[Task statement]:
Your answer should be the exact lines of the data below from the one containing "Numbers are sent" through the one containing "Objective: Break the"; please include nothing else.

(Dataset entries)
=-=-=-=-=

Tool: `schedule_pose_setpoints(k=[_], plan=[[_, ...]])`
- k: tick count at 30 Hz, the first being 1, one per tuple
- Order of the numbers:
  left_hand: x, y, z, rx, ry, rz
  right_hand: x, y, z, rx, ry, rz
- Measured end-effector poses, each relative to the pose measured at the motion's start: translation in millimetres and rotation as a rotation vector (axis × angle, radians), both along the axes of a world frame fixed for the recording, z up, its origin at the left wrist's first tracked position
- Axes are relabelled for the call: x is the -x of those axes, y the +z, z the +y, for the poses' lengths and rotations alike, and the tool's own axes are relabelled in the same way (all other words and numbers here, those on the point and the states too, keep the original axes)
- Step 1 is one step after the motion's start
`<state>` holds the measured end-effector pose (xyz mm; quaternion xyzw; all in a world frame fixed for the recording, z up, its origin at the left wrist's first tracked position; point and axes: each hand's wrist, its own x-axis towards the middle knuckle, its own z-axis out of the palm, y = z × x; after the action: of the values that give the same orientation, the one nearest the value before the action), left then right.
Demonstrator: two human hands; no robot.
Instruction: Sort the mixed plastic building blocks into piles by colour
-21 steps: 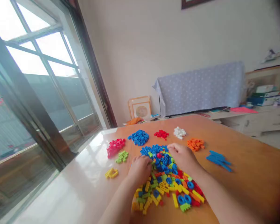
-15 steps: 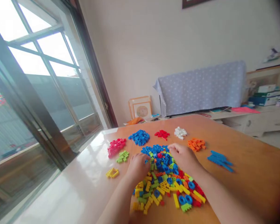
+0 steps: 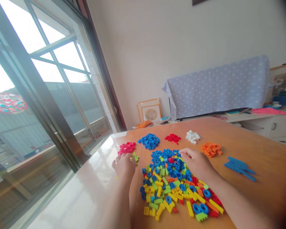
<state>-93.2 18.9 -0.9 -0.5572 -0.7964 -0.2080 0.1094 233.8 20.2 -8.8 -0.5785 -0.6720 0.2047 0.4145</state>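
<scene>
Bricks of mixed colours (image 3: 173, 187) form a spread-out main pile on the table (image 3: 205, 127), directly in front of me and between my forearms. My left hand (image 3: 125, 163) is positioned left of this pile, at the light-green bricks (image 3: 135, 157), which it partly covers, and just short of the pinkish-red bricks (image 3: 126, 147). Its fingers are bent with the tips hidden; I cannot tell how far they are open or whether they hold a piece. My right hand (image 3: 194, 157) is at the main pile's far right edge, fingers curled inward, thumb and forefinger close together; I cannot tell whether anything is gripped. Beyond the main pile, separate groups are arranged from left to right: small blue bricks (image 3: 149, 141), red bricks (image 3: 173, 138), white bricks (image 3: 193, 136) and orange bricks (image 3: 211, 149). Long blue pieces (image 3: 239, 167) lie right of my right hand.
</scene>
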Motion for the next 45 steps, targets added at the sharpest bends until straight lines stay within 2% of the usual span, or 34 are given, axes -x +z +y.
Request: schedule_pose_setpoints(k=[8,15,18,23,26,29,33,38,45], plan=[[9.8,-10.2,3.4,0.068,0.052,0.011,0.3,1.1,0.2,-0.011,0.006,0.008],[-1.5,-1.2,0.9,0.011,0.017,0.010,-1.1,0.4,1.3,0.004,-0.009,0.009],[-15.4,3.0,1.4,0.017,-0.111,-0.047,-1.7,1.0,0.3,0.006,0.003,-0.015],[-46.2,3.8,-2.7,0.129,-0.489,-0.230,-1.3,3.8,-3.1,0.029,0.028,-0.054],[-61.8,4.6,-10.4,0.168,-0.666,-0.179,-0.6,3.8,-4.0,0.062,0.049,-0.110],[-70.2,5.5,-16.9,0.224,-0.777,-0.106,1.5,3.1,-5.4,0.101,0.093,-0.159],[-71.3,4.6,-18.4,0.260,-0.840,-0.089,7.3,5.1,-11.5,0.156,0.178,-0.208],[-68.0,0.6,-13.8,0.259,-0.840,-0.119,12.1,9.6,-20.3,0.195,0.273,-0.291],[-67.6,-5.4,-9.4,0.216,-0.806,-0.091,8.9,3.5,-18.2,0.207,0.267,-0.357]])
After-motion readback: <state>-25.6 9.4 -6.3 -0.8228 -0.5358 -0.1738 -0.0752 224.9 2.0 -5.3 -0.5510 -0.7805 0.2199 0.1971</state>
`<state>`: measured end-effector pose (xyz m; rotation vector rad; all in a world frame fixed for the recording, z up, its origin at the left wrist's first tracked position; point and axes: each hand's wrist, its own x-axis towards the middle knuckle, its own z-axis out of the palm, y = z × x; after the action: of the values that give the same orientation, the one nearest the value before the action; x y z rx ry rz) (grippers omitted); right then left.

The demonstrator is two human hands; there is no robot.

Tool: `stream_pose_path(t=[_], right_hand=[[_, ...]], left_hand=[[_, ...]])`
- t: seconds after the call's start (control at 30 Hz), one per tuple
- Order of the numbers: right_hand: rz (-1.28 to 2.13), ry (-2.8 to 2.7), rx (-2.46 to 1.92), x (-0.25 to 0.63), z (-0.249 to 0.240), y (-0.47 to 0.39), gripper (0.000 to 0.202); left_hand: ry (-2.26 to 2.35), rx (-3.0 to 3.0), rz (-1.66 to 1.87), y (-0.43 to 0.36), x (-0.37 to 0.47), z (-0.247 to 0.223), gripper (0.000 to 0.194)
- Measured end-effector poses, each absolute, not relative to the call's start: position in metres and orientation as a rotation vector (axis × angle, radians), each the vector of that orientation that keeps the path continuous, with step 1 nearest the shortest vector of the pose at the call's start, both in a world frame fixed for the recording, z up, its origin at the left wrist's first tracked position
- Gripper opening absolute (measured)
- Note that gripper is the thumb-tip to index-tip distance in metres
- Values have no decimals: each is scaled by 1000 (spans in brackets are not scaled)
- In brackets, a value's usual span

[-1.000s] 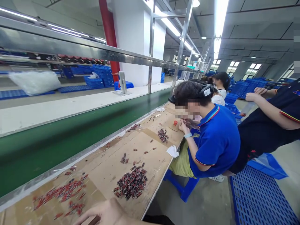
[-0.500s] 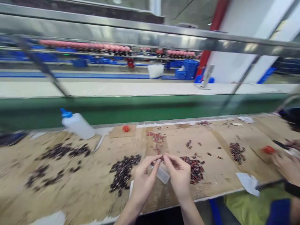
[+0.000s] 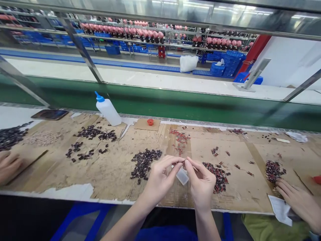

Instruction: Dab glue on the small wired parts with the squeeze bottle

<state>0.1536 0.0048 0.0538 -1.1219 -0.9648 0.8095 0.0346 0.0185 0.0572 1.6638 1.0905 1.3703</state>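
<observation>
1 small dark part (image 3: pixel 185 163) sits at the lower centre of the frame, where the fingertips of your left hand (image 3: pixel 162 177) and your right hand (image 3: pixel 202 182) meet. You have the thumb and forefinger of each hand closed to a pinch on it (its exact shape is too small to tell). Just below your fingertips, between your hands, lies a clear plastic box (image 3: pixel 182 176), partly hidden. You have a pile of black parts (image 3: pixel 145 164) just left of your left hand and a pile of red-and-black parts (image 3: pixel 220 179) just right of your right hand. Left of centre, a white bottle (image 3: pixel 109 112) stands near a red cup (image 3: pixel 150 122). At the lower right, a co-worker's hand (image 3: pixel 297 199) is beside another pile (image 3: pixel 274 170).
</observation>
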Motion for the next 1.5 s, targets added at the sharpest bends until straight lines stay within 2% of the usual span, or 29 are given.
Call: stream_pose_path(t=[0.27,0.57,0.77,1.23,1.5], right_hand=[[613,-1075,-1132,154,53,2,11],[642,-1290,-1187,174,50,-4,18],[537,-1430,-1179,182,63,-4,12],[846,-1371,-1137,184,56,-5,23],[922,-1322,-1169,179,54,2,11]], left_hand=[[1107,1572,1326,18,39,64,14],[1110,1574,1261,19,40,68,12],[1115,1624,1218,20,39,71,11],[1108,1561,1121,18,34,67,12],[1158,1573,1114,14,28,57,11]])
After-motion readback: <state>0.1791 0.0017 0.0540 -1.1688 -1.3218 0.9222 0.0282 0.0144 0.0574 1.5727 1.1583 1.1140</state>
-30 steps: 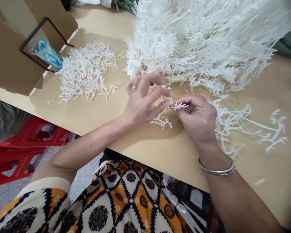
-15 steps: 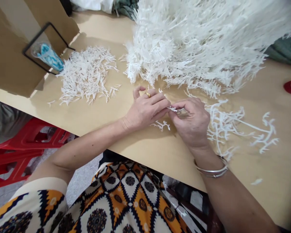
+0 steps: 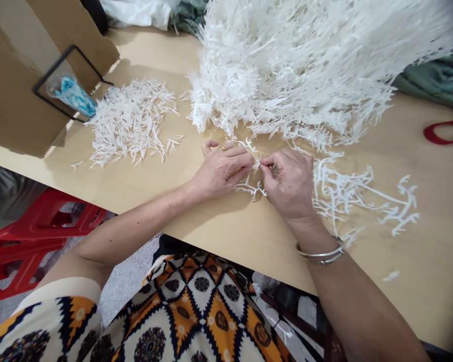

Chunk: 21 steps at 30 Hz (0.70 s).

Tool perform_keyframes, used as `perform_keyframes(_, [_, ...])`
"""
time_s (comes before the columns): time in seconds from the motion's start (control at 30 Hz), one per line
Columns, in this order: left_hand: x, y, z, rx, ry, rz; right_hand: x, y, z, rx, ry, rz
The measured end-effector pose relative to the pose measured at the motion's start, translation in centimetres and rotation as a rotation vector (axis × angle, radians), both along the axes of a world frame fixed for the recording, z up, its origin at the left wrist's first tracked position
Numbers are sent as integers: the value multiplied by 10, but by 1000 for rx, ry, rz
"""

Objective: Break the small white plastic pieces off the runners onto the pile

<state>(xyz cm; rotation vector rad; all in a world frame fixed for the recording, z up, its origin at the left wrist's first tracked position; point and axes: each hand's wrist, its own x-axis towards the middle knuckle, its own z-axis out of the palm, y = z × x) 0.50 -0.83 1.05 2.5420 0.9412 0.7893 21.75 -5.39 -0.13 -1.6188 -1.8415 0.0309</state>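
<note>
My left hand [image 3: 224,170] is closed, its fingertips pinching a small white branched plastic piece [image 3: 256,165] above the table. Thumb and forefinger of my right hand [image 3: 290,185] are pinched together at the other side of that piece; how much of it they grip is hard to see. Just below the fingertips lies a white branched twig [image 3: 252,189], and another thin twig [image 3: 249,144] is above them. To the right of my right hand is a loose tangle of white branched stems [image 3: 342,188].
A big heap of white frilly strands [image 3: 287,75] fills the back of the table. At left sits a smaller pile of short white pieces [image 3: 132,120], by a cardboard box [image 3: 18,90], a black wire frame [image 3: 53,70] and a clear cup with blue contents [image 3: 75,95]. A red loop [image 3: 443,133] lies right.
My fingertips have drawn slightly apart, with the small white piece now showing between them. The whole view has shifted a little.
</note>
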Motion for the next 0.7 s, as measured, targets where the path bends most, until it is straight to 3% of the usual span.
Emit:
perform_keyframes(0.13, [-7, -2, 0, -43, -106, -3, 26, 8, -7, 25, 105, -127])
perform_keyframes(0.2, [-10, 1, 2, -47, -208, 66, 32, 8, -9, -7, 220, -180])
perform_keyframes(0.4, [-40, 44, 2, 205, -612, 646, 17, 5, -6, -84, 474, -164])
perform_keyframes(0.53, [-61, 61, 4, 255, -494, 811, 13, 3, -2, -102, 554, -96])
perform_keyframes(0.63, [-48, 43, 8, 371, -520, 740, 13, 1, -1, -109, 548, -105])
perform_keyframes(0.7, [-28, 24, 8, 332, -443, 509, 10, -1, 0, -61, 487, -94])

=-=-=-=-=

[Response to the exercise]:
Numbers are sent as integers: the value multiplied by 10, but by 1000 for rx, ry, rz
"""

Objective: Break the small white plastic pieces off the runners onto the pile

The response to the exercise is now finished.